Exercise requirements: Return the records in full, with every character preserved.

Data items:

--------------------------------------------------

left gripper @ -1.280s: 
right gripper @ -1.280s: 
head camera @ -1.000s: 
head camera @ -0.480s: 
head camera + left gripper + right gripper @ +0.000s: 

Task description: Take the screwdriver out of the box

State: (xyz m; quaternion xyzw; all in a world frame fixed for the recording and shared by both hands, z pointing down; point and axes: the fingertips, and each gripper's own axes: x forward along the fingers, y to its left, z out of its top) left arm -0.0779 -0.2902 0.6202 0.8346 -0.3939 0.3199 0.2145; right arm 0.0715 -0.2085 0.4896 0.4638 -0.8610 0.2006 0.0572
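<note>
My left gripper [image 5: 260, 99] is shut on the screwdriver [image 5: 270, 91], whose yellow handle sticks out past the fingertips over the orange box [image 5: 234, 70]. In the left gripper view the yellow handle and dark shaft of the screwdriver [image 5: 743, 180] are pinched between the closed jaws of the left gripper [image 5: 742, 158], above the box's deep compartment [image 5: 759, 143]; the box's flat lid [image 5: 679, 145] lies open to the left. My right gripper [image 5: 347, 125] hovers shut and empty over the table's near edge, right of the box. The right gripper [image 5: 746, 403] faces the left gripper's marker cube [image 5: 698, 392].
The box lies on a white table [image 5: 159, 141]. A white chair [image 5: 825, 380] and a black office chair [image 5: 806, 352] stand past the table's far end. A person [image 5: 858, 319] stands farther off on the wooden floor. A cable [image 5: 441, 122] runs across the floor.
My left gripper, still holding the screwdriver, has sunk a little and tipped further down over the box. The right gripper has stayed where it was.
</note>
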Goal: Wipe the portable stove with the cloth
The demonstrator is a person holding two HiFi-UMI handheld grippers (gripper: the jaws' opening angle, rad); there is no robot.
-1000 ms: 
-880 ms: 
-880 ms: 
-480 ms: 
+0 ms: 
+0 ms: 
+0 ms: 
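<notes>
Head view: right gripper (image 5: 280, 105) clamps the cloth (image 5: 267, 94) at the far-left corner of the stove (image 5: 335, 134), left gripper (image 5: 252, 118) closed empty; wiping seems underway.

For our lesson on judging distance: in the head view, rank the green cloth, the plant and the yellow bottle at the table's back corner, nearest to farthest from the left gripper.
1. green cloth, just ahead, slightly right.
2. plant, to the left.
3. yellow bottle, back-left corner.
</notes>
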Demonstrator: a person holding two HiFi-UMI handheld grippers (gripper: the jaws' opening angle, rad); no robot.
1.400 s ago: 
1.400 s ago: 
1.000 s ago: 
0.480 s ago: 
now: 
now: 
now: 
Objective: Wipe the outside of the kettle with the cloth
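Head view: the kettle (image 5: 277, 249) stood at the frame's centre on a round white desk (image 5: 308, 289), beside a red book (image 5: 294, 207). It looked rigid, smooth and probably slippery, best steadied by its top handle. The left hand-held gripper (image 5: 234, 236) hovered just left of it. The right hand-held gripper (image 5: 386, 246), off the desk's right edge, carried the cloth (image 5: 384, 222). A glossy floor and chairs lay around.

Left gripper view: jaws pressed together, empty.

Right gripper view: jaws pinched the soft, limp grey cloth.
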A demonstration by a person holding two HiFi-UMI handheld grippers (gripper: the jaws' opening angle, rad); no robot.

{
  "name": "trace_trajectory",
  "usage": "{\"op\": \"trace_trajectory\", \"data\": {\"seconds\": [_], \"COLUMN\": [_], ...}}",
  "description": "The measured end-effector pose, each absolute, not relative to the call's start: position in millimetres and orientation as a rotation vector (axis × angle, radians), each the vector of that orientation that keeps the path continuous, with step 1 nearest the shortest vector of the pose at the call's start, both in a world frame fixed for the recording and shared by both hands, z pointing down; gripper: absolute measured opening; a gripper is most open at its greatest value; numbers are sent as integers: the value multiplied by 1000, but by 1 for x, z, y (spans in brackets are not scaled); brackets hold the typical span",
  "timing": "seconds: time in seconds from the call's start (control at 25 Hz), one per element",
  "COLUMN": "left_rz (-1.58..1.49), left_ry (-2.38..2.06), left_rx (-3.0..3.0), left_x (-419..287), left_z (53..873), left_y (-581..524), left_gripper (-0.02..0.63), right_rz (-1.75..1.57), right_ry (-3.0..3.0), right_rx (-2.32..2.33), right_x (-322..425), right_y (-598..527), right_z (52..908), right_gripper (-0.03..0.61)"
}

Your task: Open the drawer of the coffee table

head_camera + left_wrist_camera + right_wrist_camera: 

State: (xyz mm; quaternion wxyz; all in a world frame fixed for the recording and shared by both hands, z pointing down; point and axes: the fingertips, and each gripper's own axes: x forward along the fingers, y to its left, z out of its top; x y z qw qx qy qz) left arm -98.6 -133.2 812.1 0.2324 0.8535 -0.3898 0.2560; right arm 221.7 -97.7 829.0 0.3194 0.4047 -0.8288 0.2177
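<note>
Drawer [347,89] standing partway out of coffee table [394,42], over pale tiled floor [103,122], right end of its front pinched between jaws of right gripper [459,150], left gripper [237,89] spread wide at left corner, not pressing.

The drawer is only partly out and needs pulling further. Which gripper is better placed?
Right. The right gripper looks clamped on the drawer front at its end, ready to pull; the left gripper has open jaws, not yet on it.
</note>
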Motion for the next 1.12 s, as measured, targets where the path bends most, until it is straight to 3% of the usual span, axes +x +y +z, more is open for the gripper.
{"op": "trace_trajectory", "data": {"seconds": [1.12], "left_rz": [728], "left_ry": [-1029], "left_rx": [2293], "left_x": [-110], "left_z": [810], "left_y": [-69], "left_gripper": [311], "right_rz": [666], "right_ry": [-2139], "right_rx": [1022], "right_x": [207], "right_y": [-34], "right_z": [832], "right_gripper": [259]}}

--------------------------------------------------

Exercise answer:
left gripper @ -1.280s: 
right gripper @ -1.280s: 
head camera @ -1.000s: 
head camera @ -0.480s: 
head camera + left gripper + right gripper @ +0.000s: 

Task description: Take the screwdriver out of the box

State: (xyz m; quaternion xyzw; all in a world frame fixed for the recording and shared by both hands, z pointing down; point and axes: the fingertips, and each gripper's own axes: x forward along the fingers, y to its left, z out of its top) left arm -0.0779 -0.2902 0.6202 0.8346 -0.3939 0.3199 0.2145; right arm 0.0715 -0.2085 0.4896 0.4638 -0.8610 0.2006 0.0572
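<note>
My left gripper [image 5: 260, 99] is shut on the screwdriver [image 5: 270, 91], whose yellow handle sticks out past the fingertips over the orange box [image 5: 234, 70]. In the left gripper view the yellow handle and dark shaft of the screwdriver [image 5: 743, 180] are pinched between the closed jaws of the left gripper [image 5: 742, 158], above the box's deep compartment [image 5: 759, 143]; the box's flat lid [image 5: 679, 145] lies open to the left. My right gripper [image 5: 347, 125] hovers shut and empty over the table's near edge, right of the box. The right gripper [image 5: 746, 403] faces the left gripper's marker cube [image 5: 698, 392].
The box lies on a white table [image 5: 159, 141]. A white chair [image 5: 825, 380] and a black office chair [image 5: 806, 352] stand past the table's far end. A person [image 5: 858, 319] stands farther off on the wooden floor. A cable [image 5: 441, 122] runs across the floor.
My left gripper, still holding the screwdriver, has sunk a little and tipped further down over the box. The right gripper has stayed where it was.
</note>
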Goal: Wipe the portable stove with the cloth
The demonstrator is a person holding two HiFi-UMI handheld grippers (gripper: the jaws' opening angle, rad); there is no robot.
-1000 ms: 
-880 ms: 
-880 ms: 
-480 ms: 
+0 ms: 
+0 ms: 
+0 ms: 
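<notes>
Head view: right gripper (image 5: 280, 105) clamps the cloth (image 5: 267, 94) at the far-left corner of the stove (image 5: 335, 134), left gripper (image 5: 252, 118) closed empty; wiping seems underway.

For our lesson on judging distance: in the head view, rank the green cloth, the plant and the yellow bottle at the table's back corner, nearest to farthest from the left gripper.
1. green cloth, just ahead, slightly right.
2. plant, to the left.
3. yellow bottle, back-left corner.
</notes>
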Demonstrator: a person holding two HiFi-UMI handheld grippers (gripper: the jaws' opening angle, rad); no robot.
1.400 s ago: 
1.400 s ago: 
1.000 s ago: 
0.480 s ago: 
now: 
now: 
now: 
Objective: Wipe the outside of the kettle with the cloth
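Head view: the kettle (image 5: 277, 249) stood at the frame's centre on a round white desk (image 5: 308, 289), beside a red book (image 5: 294, 207). It looked rigid, smooth and probably slippery, best steadied by its top handle. The left hand-held gripper (image 5: 234, 236) hovered just left of it. The right hand-held gripper (image 5: 386, 246), off the desk's right edge, carried the cloth (image 5: 384, 222). A glossy floor and chairs lay around.

Left gripper view: jaws pressed together, empty.

Right gripper view: jaws pinched the soft, limp grey cloth.
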A demonstration by a person holding two HiFi-UMI handheld grippers (gripper: the jaws' opening angle, rad); no robot.

{
  "name": "trace_trajectory",
  "usage": "{\"op\": \"trace_trajectory\", \"data\": {\"seconds\": [_], \"COLUMN\": [_], ...}}",
  "description": "The measured end-effector pose, each absolute, not relative to the call's start: position in millimetres and orientation as a rotation vector (axis × angle, radians), each the vector of that orientation that keeps the path continuous, with step 1 nearest the shortest vector of the pose at the call's start, both in a world frame fixed for the recording and shared by both hands, z pointing down; gripper: absolute measured opening; a gripper is most open at its greatest value; numbers are sent as integers: the value multiplied by 1000, but by 1 for x, z, y (spans in brackets are not scaled); brackets hold the typical span",
  "timing": "seconds: time in seconds from the call's start (control at 25 Hz), one per element",
  "COLUMN": "left_rz (-1.58..1.49), left_ry (-2.38..2.06), left_rx (-3.0..3.0), left_x (-419..287), left_z (53..873), left_y (-581..524), left_gripper (-0.02..0.63), right_rz (-1.75..1.57), right_ry (-3.0..3.0), right_rx (-2.32..2.33), right_x (-322..425), right_y (-598..527), right_z (52..908), right_gripper (-0.03..0.61)"
}

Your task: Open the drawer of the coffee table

head_camera + left_wrist_camera + right_wrist_camera: 

State: (xyz mm; quaternion wxyz; all in a world frame fixed for the recording and shared by both hands, z pointing down; point and axes: the fingertips, and each gripper's own axes: x forward along the fingers, y to its left, z out of its top; x y z qw qx qy qz) left arm -98.6 -133.2 812.1 0.2324 0.8535 -0.3898 0.2560; right arm 221.7 -97.7 829.0 0.3194 0.4047 -0.8288 0.2177
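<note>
Drawer [347,89] standing partway out of coffee table [394,42], over pale tiled floor [103,122], right end of its front pinched between jaws of right gripper [459,150], left gripper [237,89] spread wide at left corner, not pressing.

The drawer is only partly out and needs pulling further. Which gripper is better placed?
Right. The right gripper looks clamped on the drawer front at its end, ready to pull; the left gripper has open jaws, not yet on it.
</note>
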Motion for the next 1.12 s, as measured, targets where the path bends most, until it is straight to 3% of the usual span, axes +x +y +z, more is open for the gripper.
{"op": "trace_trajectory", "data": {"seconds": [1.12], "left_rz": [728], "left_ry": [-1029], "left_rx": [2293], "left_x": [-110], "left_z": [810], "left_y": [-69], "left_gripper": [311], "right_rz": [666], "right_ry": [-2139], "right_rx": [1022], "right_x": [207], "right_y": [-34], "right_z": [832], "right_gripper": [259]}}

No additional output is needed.